▶ _Given material_:
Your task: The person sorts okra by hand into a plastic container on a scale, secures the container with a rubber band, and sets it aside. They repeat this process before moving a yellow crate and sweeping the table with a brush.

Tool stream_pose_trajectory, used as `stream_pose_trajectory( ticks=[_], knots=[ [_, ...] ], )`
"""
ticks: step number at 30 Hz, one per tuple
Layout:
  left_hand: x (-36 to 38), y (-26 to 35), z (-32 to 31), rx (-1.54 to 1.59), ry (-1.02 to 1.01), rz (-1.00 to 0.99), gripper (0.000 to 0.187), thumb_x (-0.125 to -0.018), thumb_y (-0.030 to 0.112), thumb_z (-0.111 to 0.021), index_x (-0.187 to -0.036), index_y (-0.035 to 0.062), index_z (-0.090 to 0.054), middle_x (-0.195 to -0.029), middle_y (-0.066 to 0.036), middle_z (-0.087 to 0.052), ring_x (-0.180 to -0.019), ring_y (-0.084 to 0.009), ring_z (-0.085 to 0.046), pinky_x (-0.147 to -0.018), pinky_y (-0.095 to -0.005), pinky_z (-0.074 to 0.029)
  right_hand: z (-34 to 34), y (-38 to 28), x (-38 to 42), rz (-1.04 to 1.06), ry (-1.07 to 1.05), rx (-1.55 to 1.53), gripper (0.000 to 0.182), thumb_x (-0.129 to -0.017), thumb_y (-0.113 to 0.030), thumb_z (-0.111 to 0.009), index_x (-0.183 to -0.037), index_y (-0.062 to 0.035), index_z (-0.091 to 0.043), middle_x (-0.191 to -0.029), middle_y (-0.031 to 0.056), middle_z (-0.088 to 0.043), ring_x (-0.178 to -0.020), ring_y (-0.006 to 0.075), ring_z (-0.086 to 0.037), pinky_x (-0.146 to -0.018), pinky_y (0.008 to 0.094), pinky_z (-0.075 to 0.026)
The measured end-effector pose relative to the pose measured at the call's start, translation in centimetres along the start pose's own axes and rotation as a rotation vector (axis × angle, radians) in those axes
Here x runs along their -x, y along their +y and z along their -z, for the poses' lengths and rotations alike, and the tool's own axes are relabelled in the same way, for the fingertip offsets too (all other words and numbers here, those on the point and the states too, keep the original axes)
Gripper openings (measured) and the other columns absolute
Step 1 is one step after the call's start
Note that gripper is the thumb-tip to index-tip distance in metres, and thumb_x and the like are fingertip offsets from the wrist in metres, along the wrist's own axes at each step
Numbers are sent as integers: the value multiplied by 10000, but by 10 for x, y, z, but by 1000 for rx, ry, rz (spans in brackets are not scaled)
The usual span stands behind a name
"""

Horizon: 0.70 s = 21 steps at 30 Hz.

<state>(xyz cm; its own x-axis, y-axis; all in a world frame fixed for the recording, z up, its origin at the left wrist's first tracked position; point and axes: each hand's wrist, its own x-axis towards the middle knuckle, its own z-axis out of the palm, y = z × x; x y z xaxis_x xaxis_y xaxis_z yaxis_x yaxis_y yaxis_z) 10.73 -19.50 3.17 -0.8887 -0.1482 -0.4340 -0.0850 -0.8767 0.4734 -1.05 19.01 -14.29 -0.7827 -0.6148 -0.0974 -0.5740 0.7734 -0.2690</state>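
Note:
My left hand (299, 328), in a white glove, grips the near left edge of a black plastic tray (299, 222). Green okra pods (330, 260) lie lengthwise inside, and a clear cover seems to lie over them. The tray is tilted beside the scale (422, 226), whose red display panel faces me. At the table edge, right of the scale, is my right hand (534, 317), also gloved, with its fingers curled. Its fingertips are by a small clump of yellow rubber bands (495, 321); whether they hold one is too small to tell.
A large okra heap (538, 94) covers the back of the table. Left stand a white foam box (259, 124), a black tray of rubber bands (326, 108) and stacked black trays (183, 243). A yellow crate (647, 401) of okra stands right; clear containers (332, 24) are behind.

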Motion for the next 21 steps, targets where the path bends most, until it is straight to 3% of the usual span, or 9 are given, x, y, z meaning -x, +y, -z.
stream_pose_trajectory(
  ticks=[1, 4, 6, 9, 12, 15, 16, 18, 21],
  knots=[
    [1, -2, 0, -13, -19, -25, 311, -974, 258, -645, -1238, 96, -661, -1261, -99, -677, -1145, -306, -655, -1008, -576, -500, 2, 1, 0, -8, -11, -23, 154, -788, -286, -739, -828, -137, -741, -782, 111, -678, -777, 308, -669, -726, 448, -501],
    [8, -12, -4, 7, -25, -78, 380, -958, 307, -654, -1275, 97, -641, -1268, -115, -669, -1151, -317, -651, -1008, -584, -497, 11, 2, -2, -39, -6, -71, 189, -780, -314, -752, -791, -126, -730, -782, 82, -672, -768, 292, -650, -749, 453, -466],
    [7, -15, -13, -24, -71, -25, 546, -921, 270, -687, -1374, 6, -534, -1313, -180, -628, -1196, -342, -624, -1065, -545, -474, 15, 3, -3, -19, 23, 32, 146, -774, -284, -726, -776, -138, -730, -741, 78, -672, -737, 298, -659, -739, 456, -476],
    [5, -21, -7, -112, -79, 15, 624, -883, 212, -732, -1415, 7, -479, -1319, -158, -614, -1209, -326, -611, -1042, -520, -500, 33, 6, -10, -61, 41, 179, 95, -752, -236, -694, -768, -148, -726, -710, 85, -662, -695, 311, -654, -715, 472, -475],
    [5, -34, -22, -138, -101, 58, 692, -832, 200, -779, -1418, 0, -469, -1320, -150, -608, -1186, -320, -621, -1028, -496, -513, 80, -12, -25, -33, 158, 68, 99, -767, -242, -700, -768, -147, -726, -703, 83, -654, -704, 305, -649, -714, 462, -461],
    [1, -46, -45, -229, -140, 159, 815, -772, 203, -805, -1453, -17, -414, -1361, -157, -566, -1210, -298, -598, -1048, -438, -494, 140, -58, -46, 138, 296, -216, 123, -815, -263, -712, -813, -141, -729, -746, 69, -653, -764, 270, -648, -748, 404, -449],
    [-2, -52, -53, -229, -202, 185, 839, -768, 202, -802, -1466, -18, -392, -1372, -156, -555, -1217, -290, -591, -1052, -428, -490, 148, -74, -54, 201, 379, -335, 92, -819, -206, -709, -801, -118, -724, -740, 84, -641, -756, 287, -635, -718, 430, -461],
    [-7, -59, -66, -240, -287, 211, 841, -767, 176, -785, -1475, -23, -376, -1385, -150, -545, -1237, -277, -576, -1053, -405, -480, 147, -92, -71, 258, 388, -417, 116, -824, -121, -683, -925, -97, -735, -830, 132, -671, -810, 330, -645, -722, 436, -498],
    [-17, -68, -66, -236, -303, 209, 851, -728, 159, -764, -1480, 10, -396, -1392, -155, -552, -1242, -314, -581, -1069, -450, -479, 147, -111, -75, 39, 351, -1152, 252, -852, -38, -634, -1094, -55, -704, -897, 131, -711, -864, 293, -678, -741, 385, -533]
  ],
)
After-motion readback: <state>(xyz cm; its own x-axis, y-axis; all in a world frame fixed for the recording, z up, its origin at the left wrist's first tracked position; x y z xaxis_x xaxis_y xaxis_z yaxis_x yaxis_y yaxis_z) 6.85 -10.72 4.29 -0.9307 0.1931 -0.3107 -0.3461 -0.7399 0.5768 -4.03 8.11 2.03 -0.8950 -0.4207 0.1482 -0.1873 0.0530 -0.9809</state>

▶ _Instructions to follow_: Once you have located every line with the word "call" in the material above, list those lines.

▶ _Your solution_:
The measured end-effector pose relative to the pose measured at the call's start, translation in centimetres along the start pose's own axes and rotation as a rotation vector (axis × angle, radians) in those axes
Step 1 is one step after the call's start

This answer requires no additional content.